Excellence in Autonomy and Overall Award of Excellence special awards.

Other Information/Notes

From Jonathan:

Brian and I built Overkill for the MoboJoust copetition. I think it's still in the club. The competition arena was a table about the size of a ping-pong table, with walls, that Ben Brown built. There were small collapsing barriers at the start lines at each end of the table. They dropped at the same time, and both robots headed for each other, and the first robot to cross it's opponent's starting line first wins the round. There's a 10lb weight limit. To build our robot, we rummaged around in the RoboClub bins 'o' components and found a giant torque motor that weighed 7 pounds. We added a battery that was around a pound, and then added wheels and a timing belt. We put the motor at the front of the size limit and the wheels at the back, and still, the torque would cause the whole thing to wheelie. We totally won the competition, all the other robots bounced off of our battering ram like golf balls. It was sweet.

We also went to the SAE Walking Machine Decathlon with Jim2, well-tested and functioning. Peter Sand even had a vision system to auto-detect the traffic cone and go touch it, which was one of the events. We rented a van, and since people had classes and finals and everything, plus some last-minute tweaks, we had to drive 24 hours straight to get to Colorado State in Ft. Collins, Colorado, which is coincidentally my hometown. We stayed at my house, although not much; we spent most of the time at the competition arena, testing the robot, creating the scripts, and fixing problems. Because Jim2 planted its frame with each step, the dead-reckoning was amazingly precise; and we used it to navigate everywhere. We just spent the evenings hand-controlling the robot through the course, which was super-slow, and then pressed "play" during the competition to repeat the motions. Classic robotics, like industrial painting machines.

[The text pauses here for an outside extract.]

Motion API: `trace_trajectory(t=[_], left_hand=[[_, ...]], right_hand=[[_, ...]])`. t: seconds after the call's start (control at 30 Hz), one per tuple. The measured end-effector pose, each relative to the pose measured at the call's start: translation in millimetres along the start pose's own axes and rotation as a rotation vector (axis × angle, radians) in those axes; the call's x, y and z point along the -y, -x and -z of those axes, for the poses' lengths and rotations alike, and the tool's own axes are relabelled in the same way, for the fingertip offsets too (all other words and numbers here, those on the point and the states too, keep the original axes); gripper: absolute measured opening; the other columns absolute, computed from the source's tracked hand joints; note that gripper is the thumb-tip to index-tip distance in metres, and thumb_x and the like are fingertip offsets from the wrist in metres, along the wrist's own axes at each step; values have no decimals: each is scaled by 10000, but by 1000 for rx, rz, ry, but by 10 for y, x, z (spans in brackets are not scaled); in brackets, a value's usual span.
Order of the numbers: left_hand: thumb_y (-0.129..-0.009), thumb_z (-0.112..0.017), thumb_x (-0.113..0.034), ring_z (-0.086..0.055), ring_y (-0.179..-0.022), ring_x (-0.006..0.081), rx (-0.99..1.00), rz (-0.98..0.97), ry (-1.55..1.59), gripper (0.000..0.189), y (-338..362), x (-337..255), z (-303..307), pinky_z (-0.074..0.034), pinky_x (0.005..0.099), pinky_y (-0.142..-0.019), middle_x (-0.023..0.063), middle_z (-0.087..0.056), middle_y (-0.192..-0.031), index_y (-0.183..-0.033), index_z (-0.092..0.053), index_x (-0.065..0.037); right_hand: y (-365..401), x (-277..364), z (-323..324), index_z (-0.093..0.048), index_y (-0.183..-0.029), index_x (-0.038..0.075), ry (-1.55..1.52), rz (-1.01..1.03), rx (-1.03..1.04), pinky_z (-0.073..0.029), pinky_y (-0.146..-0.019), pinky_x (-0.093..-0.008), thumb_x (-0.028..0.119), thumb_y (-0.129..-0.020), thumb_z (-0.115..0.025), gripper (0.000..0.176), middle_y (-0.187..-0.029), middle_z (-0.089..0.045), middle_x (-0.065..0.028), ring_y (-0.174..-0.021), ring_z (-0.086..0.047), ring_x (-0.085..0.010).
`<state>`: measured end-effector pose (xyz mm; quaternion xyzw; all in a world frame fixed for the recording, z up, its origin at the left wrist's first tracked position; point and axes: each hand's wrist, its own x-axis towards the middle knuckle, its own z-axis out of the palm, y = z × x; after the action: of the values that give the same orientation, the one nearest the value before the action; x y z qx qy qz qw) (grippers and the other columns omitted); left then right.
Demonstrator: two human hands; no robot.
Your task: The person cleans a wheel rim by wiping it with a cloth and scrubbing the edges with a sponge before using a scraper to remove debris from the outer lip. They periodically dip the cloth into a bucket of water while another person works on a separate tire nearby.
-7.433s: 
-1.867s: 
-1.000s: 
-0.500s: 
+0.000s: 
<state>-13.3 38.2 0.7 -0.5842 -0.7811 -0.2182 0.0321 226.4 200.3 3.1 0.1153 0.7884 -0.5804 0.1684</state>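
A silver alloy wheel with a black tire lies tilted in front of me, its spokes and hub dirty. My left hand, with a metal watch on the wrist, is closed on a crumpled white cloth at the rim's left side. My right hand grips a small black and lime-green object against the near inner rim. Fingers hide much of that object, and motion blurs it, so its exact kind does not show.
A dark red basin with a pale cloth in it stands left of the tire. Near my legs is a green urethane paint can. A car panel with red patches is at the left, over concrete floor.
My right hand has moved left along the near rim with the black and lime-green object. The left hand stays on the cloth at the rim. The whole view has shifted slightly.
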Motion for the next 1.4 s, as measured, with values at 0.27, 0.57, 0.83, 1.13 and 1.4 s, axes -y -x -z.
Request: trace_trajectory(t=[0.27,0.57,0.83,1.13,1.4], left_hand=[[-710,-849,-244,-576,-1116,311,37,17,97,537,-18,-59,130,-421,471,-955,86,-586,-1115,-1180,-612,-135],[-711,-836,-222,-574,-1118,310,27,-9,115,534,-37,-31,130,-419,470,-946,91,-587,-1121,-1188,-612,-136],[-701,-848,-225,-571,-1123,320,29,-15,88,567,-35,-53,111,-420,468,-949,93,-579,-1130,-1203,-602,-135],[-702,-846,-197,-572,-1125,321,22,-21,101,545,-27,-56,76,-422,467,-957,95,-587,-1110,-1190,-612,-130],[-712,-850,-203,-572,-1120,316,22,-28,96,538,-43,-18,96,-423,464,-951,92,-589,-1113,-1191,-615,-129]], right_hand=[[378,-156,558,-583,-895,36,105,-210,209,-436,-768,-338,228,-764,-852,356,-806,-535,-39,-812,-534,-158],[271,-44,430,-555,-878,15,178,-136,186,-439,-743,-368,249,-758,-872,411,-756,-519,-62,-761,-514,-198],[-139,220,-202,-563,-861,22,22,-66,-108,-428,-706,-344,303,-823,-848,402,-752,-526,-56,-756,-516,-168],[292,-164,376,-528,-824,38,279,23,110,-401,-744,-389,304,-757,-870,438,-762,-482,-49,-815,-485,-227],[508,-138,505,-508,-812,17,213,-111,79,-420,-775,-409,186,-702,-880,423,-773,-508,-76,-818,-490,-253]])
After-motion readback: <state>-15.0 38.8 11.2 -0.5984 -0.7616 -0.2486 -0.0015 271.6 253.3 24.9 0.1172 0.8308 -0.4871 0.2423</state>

We had one bug where, for some unknown reason, the rotation sensor would jump, and the robot would think it was way for from its goal, and would rotate fast into the hard stops. We theorized that a cable had broken, so we took apart the robot over the course of one night and reassembled everything with flexible stranded cable rather than solid-core cable (I'll never make that mistake again). The first time we turned it on, just to spite us, it did the sensor-jump thing again, but we were out of time. And since then, we never saw the sensor jump again. I don't know what the problem was.

The entire competition went great. We were incredibly nervous, but fortunately, that doesn't matter, because the robot will do what it will do. We won by a lot, because we spent five times as much time designing and building our robot as anyone else did.